• [What to produce]: Write each line exactly as it stands, from the line containing "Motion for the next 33" through the end of the data.
⟨
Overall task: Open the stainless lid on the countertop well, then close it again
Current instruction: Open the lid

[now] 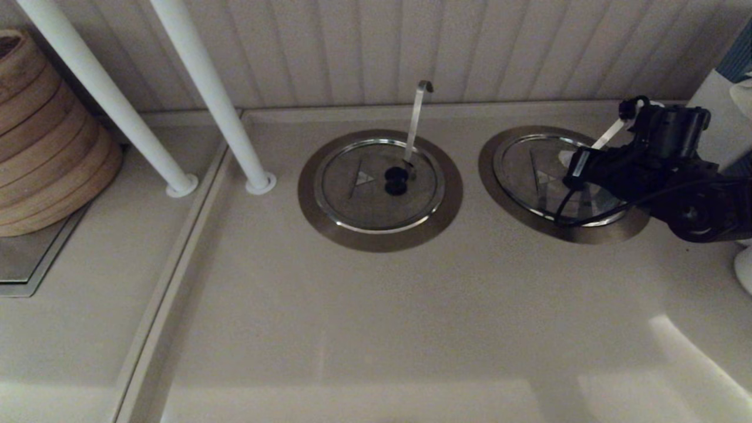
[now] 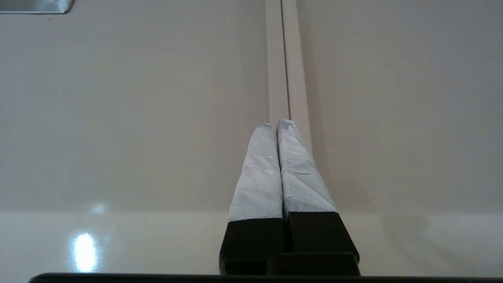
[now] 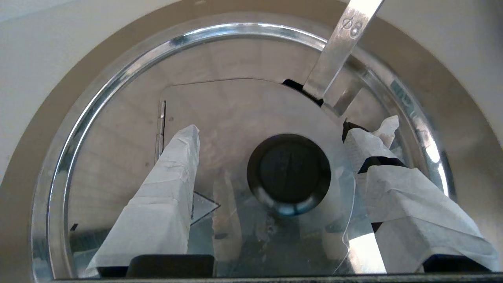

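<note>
The stainless lid (image 1: 529, 167) lies flat over the countertop well, hiding the cavity; only the wide steel collar (image 1: 499, 188) shows. A straight flat-ended utensil handle (image 1: 608, 134) sticks out through the lid's notch. My right gripper (image 1: 578, 164) hovers over the lid. In the right wrist view this gripper (image 3: 273, 133) is open, its paper-wrapped fingers (image 3: 173, 173) on either side of the black knob (image 3: 289, 173) without touching it. The lid (image 3: 235, 114), its hinge (image 3: 160, 125) and the handle (image 3: 342, 47) show there too. My left gripper (image 2: 278, 122) is shut and empty over bare counter.
A like lid (image 1: 352, 194) with a hook-tipped handle (image 1: 418, 117) sits left of the task lid. Two white poles (image 1: 205, 88) rise further left. Stacked bamboo steamers (image 1: 41, 141) stand on a steel plate (image 1: 23, 258) at the far left. The wall runs along the back.
</note>
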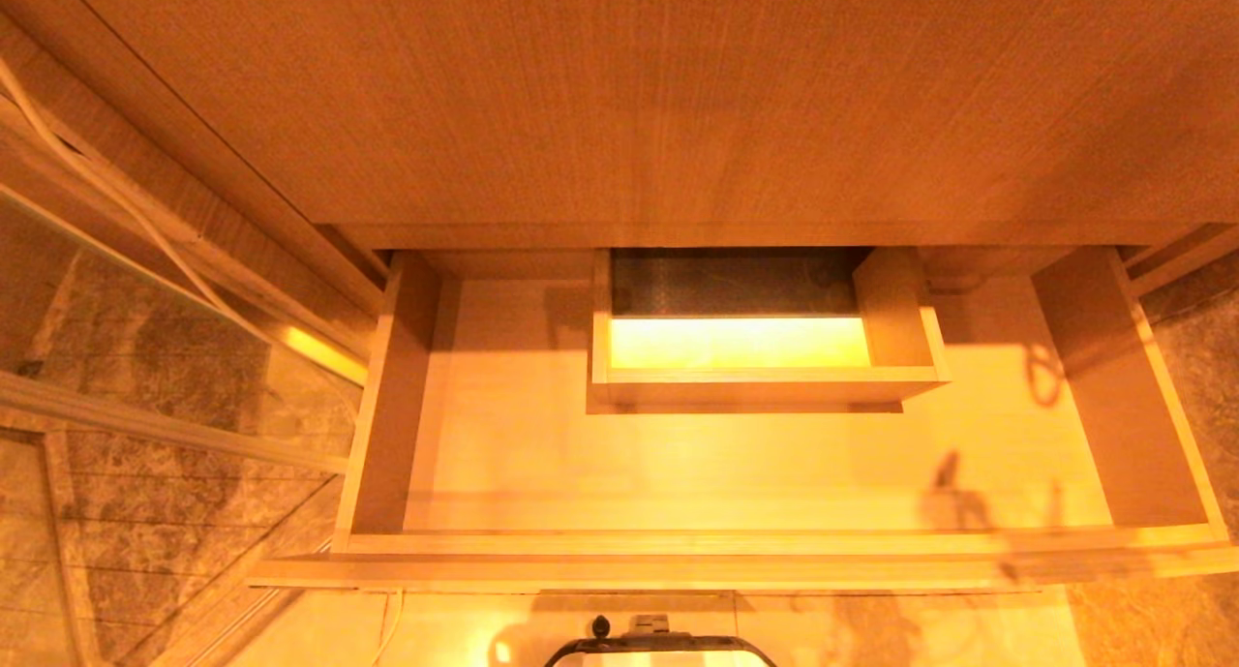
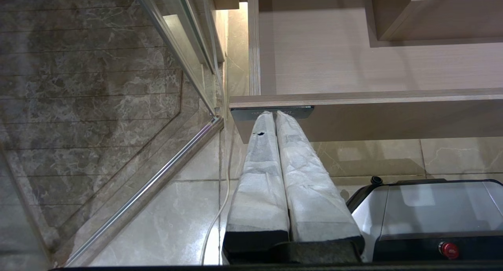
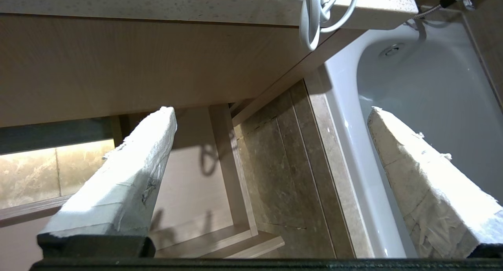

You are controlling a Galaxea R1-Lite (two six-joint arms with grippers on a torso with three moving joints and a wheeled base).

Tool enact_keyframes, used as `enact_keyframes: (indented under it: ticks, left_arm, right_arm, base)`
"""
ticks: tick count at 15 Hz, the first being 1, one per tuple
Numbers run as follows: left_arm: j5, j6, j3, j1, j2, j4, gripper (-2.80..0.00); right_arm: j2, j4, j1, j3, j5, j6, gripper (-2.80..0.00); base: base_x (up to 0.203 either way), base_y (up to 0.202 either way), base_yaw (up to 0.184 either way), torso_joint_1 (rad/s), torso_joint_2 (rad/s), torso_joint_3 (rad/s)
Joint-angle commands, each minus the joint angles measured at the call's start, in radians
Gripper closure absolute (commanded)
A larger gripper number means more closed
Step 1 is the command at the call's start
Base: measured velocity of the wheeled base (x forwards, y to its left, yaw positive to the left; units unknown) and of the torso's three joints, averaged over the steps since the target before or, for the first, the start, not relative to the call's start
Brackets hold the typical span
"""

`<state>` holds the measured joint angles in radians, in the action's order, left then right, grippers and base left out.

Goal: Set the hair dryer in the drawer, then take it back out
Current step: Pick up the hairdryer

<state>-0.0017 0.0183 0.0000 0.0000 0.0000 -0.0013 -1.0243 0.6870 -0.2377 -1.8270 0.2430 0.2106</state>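
Our right gripper [image 3: 271,153] is holding its fingers wide apart with nothing between them, ready to reach. We are only seeing the hair dryer's cord [image 3: 320,11], upper middle. Below, the drawer [image 1: 774,541] is sitting open and waiting.

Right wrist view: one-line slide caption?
Right gripper open beside the pulled-out drawer, a cord dangling off the countertop above.

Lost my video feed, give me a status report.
Left gripper shut, parked below drawer front. Right gripper open, empty, by drawer's right end. Drawer open, nothing inside; dryer not visible, only cord hanging off countertop.
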Motion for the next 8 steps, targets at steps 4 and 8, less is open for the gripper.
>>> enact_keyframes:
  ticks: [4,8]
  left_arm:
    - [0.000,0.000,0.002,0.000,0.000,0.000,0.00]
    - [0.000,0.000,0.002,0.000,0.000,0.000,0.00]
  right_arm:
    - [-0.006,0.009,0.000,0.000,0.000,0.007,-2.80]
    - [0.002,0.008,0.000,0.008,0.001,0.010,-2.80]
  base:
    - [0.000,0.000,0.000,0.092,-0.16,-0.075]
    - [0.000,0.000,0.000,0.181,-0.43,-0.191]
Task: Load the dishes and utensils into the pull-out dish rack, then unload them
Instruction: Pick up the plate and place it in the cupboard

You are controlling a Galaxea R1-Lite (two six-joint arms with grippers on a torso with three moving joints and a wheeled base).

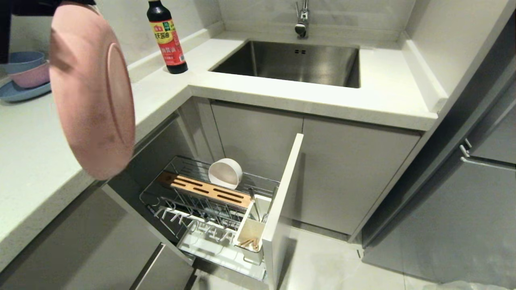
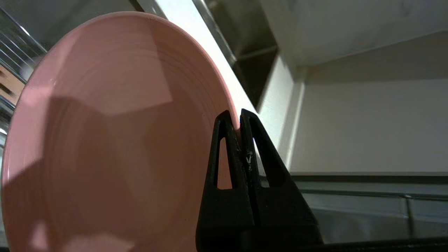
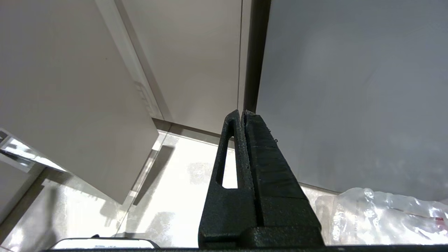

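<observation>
Plate step right now, by the look of it: pale-pink oval plate (image 1: 92, 86) up in the air on edge, over the countertop (image 1: 28, 161) corner and well above the pull-out dish rack (image 1: 209, 201). Going in or coming out? Can't tell from this alone.

If loading, best bet:
- keep it on edge and line the rim up with the wire tines just in front of the slotted wooden strip (image 1: 205, 189)
- come down slow, straight into 1 gap, no twisting
- steer clear of the small cream-white bowl (image 1: 225, 173) already tipped on its side behind the strip, and the white utensil cup (image 1: 250, 233) with what look like chopsticks (image 1: 246, 243) in it
- only let go once the rim sits on the wires

Risk, probably: thin rim pinch on a big flat plate, so any bump against the cabinet front could lever it loose.

Fingers: left gripper (image 2: 240, 117) squeezed nearly shut, 1 finger each side of the plate's rim, nothing else touched. Right gripper (image 3: 243, 113) parked low near the floor, fingers pressed together, holding nothing.
</observation>
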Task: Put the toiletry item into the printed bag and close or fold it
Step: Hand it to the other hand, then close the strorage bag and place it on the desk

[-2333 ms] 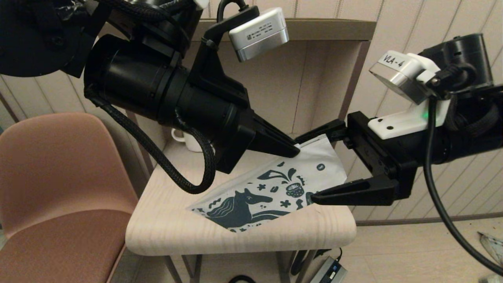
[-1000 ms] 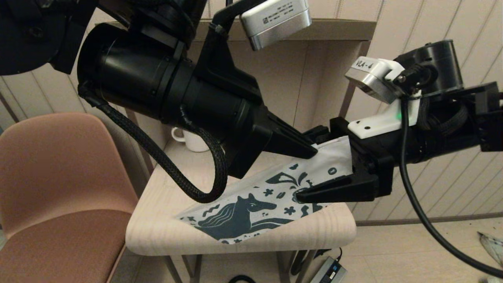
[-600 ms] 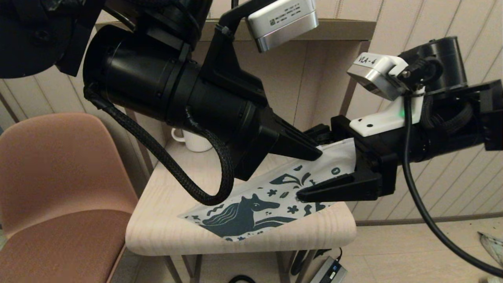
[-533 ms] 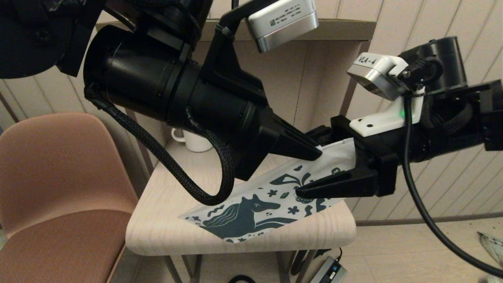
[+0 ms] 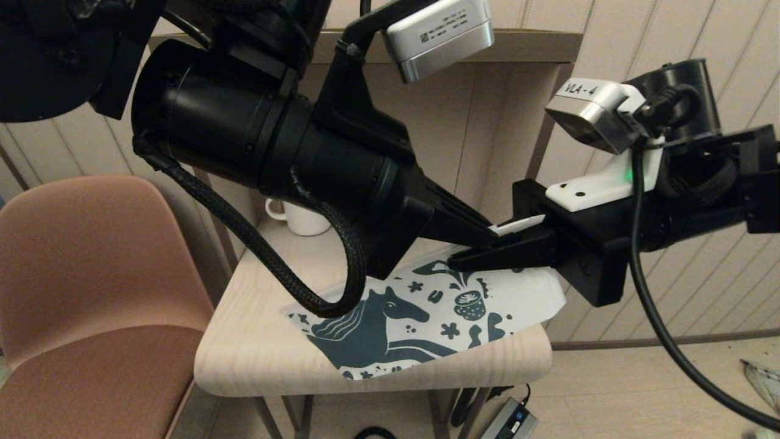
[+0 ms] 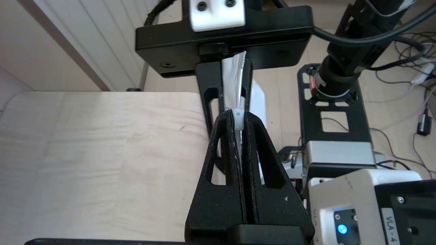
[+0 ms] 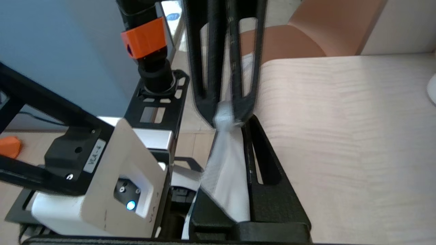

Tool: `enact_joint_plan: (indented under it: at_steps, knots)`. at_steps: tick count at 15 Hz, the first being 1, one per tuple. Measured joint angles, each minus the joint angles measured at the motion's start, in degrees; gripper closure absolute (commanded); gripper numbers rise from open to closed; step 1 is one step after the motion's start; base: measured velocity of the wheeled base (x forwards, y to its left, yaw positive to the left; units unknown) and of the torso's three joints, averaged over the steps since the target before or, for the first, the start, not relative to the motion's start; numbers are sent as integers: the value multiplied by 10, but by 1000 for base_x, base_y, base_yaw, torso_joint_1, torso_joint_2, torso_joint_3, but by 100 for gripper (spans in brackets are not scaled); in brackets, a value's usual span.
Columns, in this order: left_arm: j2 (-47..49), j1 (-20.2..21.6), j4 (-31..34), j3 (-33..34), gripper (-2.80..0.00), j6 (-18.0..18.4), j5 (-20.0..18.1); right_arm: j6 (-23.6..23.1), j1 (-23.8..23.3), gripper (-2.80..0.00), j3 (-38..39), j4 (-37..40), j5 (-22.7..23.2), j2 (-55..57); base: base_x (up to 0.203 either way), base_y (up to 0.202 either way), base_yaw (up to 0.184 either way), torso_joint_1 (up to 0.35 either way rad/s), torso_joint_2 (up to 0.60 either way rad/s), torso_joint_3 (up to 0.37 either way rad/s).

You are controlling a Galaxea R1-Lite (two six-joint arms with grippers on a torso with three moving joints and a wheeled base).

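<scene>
Left gripper (image 5: 490, 235): my fingers are pressed together on the white zip strip at the top edge of the printed bag (image 5: 426, 311), above the back right part of the small wooden table (image 5: 256, 360). In my left wrist view the two black fingers meet with only the thin white edge and a small pale tab between them.

Right gripper (image 5: 481, 256): it comes in from the right, tip to tip with my left gripper. In my right wrist view its fingers are drawn close around the same white top edge, which runs back between them toward the palm.

Printed bag: its top edge is lifted and pinched between my two grippers. The rest slopes down, and the lower part, with the dark teal horse, lies on the front of the table, one corner at the front edge. The right end of the bag reaches past the table's right side.

Toiletry item: I cannot see it in any view and cannot say where it is.

White mug (image 5: 301, 219): stands at the back left of the table, partly behind my left arm, well apart from the bag.

Chair (image 5: 85, 292): brownish-pink, just left of the table.
</scene>
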Motion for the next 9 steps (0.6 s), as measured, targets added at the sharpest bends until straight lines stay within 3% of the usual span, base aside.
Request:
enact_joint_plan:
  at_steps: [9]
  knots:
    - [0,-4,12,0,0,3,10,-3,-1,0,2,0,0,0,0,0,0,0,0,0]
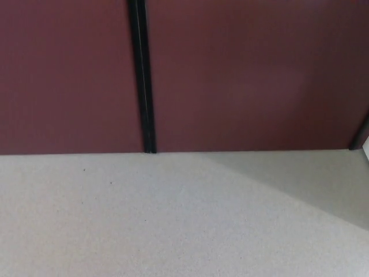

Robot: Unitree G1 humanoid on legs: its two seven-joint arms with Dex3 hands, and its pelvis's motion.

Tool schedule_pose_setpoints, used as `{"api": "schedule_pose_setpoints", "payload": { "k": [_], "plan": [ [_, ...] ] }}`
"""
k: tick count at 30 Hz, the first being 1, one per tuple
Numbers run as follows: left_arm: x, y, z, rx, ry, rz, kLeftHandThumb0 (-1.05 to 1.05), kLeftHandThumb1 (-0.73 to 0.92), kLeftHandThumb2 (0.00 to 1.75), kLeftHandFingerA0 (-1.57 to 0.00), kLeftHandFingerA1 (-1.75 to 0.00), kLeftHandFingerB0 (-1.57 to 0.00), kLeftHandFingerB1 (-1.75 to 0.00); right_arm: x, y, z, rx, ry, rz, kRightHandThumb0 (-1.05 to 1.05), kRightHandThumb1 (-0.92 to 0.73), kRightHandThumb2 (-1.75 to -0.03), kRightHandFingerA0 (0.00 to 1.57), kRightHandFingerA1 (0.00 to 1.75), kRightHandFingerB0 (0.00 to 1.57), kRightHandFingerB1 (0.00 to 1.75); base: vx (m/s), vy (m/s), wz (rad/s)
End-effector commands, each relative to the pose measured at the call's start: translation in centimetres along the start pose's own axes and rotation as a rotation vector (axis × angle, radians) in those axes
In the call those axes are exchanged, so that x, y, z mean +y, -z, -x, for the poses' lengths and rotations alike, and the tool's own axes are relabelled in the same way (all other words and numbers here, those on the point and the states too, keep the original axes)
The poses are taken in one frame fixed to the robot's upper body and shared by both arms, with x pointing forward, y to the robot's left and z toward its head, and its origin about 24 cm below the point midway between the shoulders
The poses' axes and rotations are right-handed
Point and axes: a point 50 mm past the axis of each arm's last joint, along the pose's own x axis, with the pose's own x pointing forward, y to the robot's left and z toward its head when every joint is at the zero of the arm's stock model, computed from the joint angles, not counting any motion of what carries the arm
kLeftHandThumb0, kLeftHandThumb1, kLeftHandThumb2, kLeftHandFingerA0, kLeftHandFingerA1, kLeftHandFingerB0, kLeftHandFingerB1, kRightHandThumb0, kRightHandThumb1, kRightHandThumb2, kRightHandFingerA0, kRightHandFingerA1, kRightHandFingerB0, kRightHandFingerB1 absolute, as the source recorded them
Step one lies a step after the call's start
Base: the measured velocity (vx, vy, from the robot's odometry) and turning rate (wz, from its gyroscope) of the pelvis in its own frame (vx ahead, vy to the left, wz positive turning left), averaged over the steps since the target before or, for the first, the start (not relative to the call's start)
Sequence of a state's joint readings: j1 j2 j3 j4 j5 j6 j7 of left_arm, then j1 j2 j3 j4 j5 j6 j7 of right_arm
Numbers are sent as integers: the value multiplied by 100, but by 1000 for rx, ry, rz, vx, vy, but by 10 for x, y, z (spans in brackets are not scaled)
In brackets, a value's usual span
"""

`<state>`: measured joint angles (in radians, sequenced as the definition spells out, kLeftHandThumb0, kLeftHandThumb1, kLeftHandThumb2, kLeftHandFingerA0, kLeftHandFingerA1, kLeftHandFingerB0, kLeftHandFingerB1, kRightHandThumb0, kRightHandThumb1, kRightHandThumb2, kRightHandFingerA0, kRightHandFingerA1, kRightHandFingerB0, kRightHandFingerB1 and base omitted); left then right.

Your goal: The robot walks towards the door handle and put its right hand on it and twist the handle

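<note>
Two dark red door panels fill the upper half of the head view: a left panel and a right panel. A black vertical seam divides them and runs down to the floor. No door handle shows in this frame. Neither of my hands nor any part of my arms is in view.
Pale speckled carpet covers the lower half, meeting the doors along a straight line. A soft shadow darkens the carpet at the right. A black frame edge and a sliver of white wall stand at the far right.
</note>
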<state>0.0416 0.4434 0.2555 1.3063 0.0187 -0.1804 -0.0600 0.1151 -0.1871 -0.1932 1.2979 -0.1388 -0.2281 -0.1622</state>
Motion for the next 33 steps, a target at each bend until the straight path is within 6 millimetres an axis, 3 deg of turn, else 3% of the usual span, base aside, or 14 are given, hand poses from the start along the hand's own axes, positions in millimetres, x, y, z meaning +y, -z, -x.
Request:
{"api": "schedule_pose_setpoints", "payload": {
  "k": [1,33],
  "plan": [
    [2,0,1,-20,10,7,7,32,103,-56,-83,-50,-73,-1,2,1,-9,18,-23,-20,-52,-55,82,47,68,44,0,0,0],
    [4,1,1,-4,34,-18,3,33,100,-58,-84,-48,-72,2,6,1,24,-1,-10,-21,-52,-56,86,48,69,44,12,-10,0]
  ]
}}
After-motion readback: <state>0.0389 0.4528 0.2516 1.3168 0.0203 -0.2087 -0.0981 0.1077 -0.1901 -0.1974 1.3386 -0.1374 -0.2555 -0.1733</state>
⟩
• [Written response]:
Motion for the next 33 steps, a target at each bend until the straight path is within 6 millimetres an axis, 3 deg of turn, else 3% of the usual span, base aside, or 14 are given, hand poses from the start along the hand's own axes, positions in millimetres, x, y, z meaning +y, -z, -x.
Request:
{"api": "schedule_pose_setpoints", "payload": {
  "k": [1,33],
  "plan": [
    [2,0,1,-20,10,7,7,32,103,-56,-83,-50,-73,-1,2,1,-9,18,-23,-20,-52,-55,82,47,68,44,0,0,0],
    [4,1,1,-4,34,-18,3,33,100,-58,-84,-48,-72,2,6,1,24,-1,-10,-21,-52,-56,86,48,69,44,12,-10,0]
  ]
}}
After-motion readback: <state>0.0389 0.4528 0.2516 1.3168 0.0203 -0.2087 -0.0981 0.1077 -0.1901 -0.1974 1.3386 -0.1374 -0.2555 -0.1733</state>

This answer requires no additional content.